The results are in on who MBA students regard as their future employers of choice.

 

Following a financial crisis that is expected to result in over 55 million people thrown into extreme poverty and starvation, and to result in the deaths of hundreds of thousands of infants before their first birthdays, working in investment banks might have lost its sheen, no?

 

No. The latest IDEAL employer survey finds that Goldman Sachs and Morgan Stanley have come in as 3rd and 14th most popular choice for future employer. Both these firms are under investigation for alleged fraud involving the mortgage derivative products that provide a crucial link in the causal chain that led to the crisis.

 

And remember that movement for an MBA oath of social responsibility in business? That, also, now begins to look like a fleeting moment of conscience.

 

Looks like it is back to business schools as usual.

In my last post I listed 10 books of the Noughties that make the case that contemporary capitalism is failing most of us.
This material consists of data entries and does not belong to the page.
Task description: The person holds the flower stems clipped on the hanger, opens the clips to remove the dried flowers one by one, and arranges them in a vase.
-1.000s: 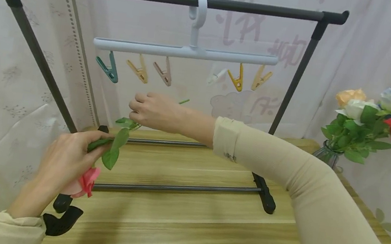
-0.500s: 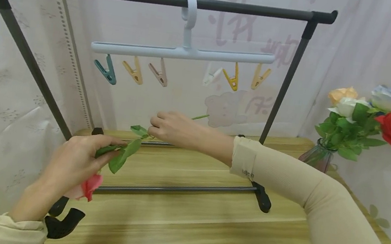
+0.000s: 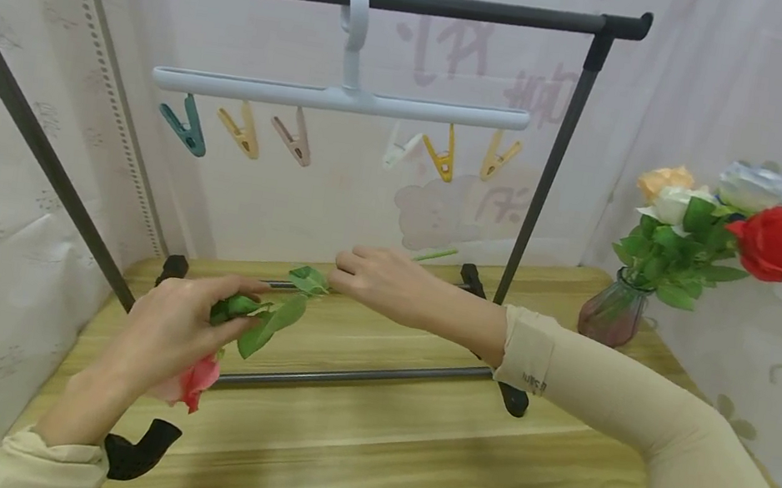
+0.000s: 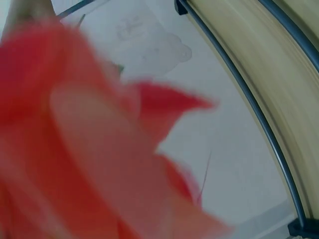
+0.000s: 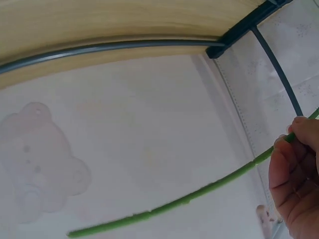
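A pink artificial rose (image 3: pixel 198 380) with green leaves (image 3: pixel 276 324) lies across both hands, its bloom partly hidden below my left hand (image 3: pixel 184 331). That hand grips the rose near its upper leaves, thumb and fingers on either side. In the left wrist view the blurred bloom (image 4: pixel 99 139) fills much of the picture. My right hand (image 3: pixel 388 284) pinches the stem farther along. Seen from the right wrist, the bare green stem (image 5: pixel 199 191) runs out past the thumb and fingertips (image 5: pixel 299 130) to its cut end.
A dark rack (image 3: pixel 472 8) carries a pale blue hanger (image 3: pixel 381 105) with several coloured clips (image 3: pixel 293 137) below its bar. On the wooden table (image 3: pixel 418 467), a vase (image 3: pixel 611 315) of roses (image 3: pixel 776 243) stands at the right. A black elbow-shaped piece (image 3: pixel 140 451) sits by the left sleeve.
Both hands and the rose have shifted right and down in the head view, the right hand farther from the left. The head view has turned slightly right. Both grips stay.
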The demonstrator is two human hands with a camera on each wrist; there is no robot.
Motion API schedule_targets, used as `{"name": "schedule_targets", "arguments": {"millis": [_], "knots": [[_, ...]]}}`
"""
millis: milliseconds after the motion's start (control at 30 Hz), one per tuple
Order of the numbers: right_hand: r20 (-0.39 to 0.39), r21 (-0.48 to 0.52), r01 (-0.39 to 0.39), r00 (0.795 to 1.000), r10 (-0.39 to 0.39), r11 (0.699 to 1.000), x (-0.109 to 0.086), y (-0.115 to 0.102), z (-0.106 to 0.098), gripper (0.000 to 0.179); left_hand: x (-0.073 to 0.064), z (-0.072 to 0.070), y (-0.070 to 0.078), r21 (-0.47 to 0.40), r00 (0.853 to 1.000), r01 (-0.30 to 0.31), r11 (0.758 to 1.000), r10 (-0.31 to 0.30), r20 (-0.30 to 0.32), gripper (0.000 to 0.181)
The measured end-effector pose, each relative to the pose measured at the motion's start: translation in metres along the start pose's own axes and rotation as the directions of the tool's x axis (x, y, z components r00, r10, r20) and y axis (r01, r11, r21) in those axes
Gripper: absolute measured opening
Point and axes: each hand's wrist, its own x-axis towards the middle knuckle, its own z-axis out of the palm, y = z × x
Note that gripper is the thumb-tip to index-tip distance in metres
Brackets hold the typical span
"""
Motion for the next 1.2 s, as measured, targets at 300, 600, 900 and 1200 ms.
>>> {"name": "schedule_targets", "arguments": {"millis": [300, 600, 900, 1200], "knots": [[-0.056, 0.058, -0.081, 0.995, 0.085, 0.995, -0.059, -0.003, -0.001, 0.005, 0.009, 0.017, 0.014, -0.246, 0.997, 0.05, 0.968, -0.036, 0.061, 0.029], [-0.2, 0.107, -0.16, 0.963, 0.179, 0.981, -0.121, -0.007, -0.007, 0.011, 0.02, 0.045, 0.02, -0.313, 0.999, -0.005, 0.95, -0.008, -0.04, 0.02], [-0.241, 0.213, -0.24, 0.927, 0.289, 0.947, -0.16, -0.011, -0.018, 0.008, 0.031, 0.077, 0.032, -0.384, 0.999, -0.004, 0.923, -0.017, -0.05, 0.02], [-0.268, 0.283, -0.368, 0.856, 0.442, 0.885, -0.198, -0.009, -0.031, 0.014, 0.054, 0.122, 0.055, -0.412, 0.98, -0.178, 0.894, 0.123, -0.156, 0.017]]}}
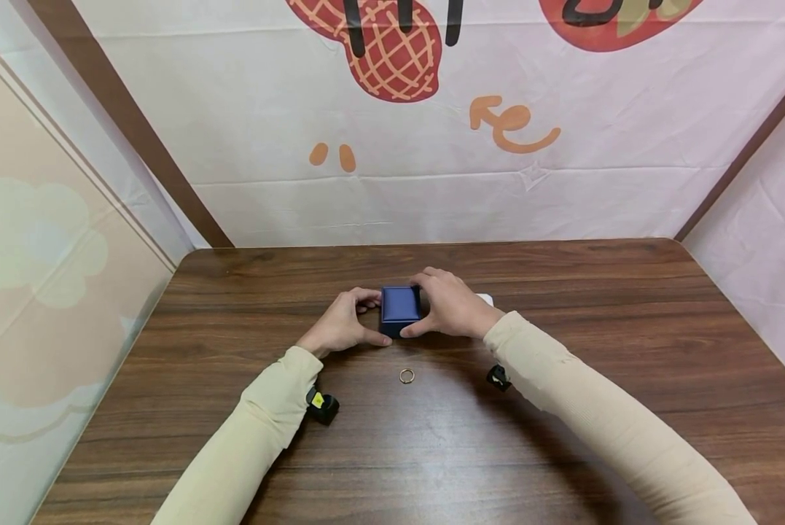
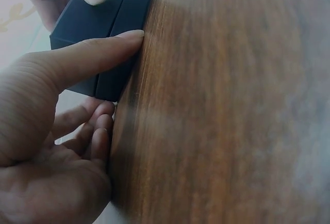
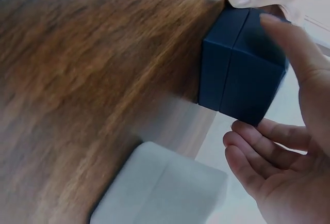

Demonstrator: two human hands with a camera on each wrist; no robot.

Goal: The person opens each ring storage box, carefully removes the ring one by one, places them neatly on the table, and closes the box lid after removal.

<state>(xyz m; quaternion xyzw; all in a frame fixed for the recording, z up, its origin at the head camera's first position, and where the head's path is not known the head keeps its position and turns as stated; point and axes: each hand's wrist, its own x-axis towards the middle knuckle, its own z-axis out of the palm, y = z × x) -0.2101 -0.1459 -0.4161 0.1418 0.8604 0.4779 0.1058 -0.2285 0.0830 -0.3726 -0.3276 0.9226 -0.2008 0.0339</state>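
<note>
Gripping the closed navy box (image 1: pixel 401 305), both hands are on it; it stands upright on the wood-grain table (image 1: pixel 582 467). Left hand (image 1: pixel 342 321): thumb on the near face, tip below the lid seam, other fingers curled at the left side. Right hand (image 1: pixel 454 302): thumb on the near face above the seam, fingers bent round to the far side. So the left clamps low, the right clamps the lid part.

Progress: grip looks made, lid still on, no gap at the seam. Gold ring (image 1: pixel 407 382) lies outside the box, untouched. Judged from this, box handling seems early: lid not yet lifted, inside not visible. Pale box (image 3: pixel 160 188) is also shut, nobody holding it; the head view shows only a sliver past the right hand.

Edges: far table edge runs beyond the box, near the printed backdrop (image 1: pixel 248 124); near edge out of view. Room: wide wood either side of the arms and between the forearms. Tight spots: ring just in front of the box, so sliding the box toward the person could hit it; pale box near the right hand, limiting a low sideways swing. Straight up looks unobstructed.
</note>
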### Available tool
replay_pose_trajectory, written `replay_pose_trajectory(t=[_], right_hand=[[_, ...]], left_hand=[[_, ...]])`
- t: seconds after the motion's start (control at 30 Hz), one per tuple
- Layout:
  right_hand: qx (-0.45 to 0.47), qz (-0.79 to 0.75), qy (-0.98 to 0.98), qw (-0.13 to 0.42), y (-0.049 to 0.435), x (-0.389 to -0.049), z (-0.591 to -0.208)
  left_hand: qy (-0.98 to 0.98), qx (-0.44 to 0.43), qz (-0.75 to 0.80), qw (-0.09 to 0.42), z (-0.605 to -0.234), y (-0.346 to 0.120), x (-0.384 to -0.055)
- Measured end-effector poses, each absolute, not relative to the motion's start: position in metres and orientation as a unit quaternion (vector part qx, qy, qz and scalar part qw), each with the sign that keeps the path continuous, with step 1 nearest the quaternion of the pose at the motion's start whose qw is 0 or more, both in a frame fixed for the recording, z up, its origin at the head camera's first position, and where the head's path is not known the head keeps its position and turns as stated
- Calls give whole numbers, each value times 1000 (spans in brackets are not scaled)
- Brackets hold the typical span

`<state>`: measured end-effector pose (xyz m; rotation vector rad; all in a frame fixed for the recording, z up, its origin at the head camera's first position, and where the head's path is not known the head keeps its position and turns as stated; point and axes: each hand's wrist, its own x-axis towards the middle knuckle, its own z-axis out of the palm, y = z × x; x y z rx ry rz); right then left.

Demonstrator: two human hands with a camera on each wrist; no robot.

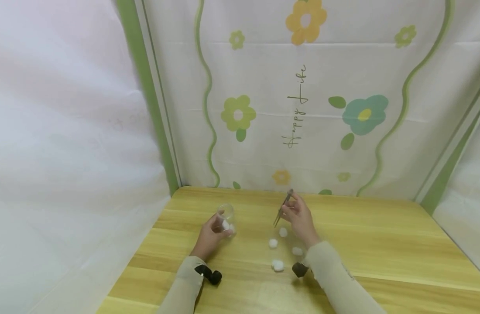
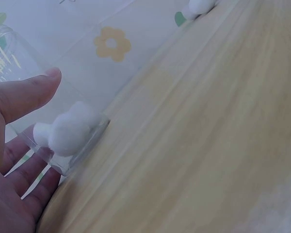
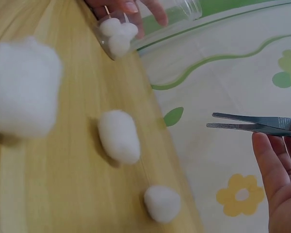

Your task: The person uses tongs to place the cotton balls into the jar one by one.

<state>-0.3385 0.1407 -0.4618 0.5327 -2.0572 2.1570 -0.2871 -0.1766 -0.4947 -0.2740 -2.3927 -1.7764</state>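
My left hand (image 1: 209,237) holds a clear glass jar (image 1: 226,212) upright on the table, thumb on one side and fingers round the other. A few white cotton balls (image 2: 70,133) lie at the bottom of the jar. My right hand (image 1: 300,218) pinches metal tweezers (image 3: 252,124) above the table. Their tips point down and stand apart, with nothing between them. Below and nearer to me, several loose cotton balls lie on the wood, among them one cotton ball (image 1: 283,232) close under the tips and a larger one (image 1: 277,265) nearest me.
The wooden table (image 1: 381,244) reaches back to a white curtain (image 1: 263,78) printed with flowers and green lines. Another white sheet (image 1: 67,152) hangs at the left. Dark wrist devices (image 1: 210,275) sit at both cuffs, low over the table.
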Motion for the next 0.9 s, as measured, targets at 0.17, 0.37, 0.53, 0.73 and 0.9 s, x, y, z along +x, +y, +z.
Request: replay_pose_trajectory(t=[0.17, 0.37, 0.53, 0.73, 0.9], right_hand=[[174, 697, -693, 56, 142, -336, -468], [162, 689, -704, 56, 141, -330, -473], [143, 693, -706, 45, 140, -325, -479], [140, 699, -700, 41, 139, -325, -489], [138, 703, -696, 44, 137, -325, -494]], left_hand=[[-803, -86, -585, 75, -506, -180, -297], [-799, -84, -590, 81, -524, -186, -310], [-790, -92, -600, 85, -527, -187, -312], [-787, -101, -603, 86, -527, -187, -313], [-791, -97, -597, 87, -527, -188, -312]])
So what if you are convinced that business has to change: how do you set about changing it?


This second list features ten of the best titles published over the last decade on the subject of advancing sustainability in business.


The first five books help you make the case for change within your organization. Whereas the majority of books on sustainability argue that change should be advocated using the argument that “being good generates more profit”, - an argument that fails to bring about necessary change in those cases where behaving responsibly costs money - the selected books make the case that business has to change because society’s expectations of business have changed – with social and political consequences if business resists.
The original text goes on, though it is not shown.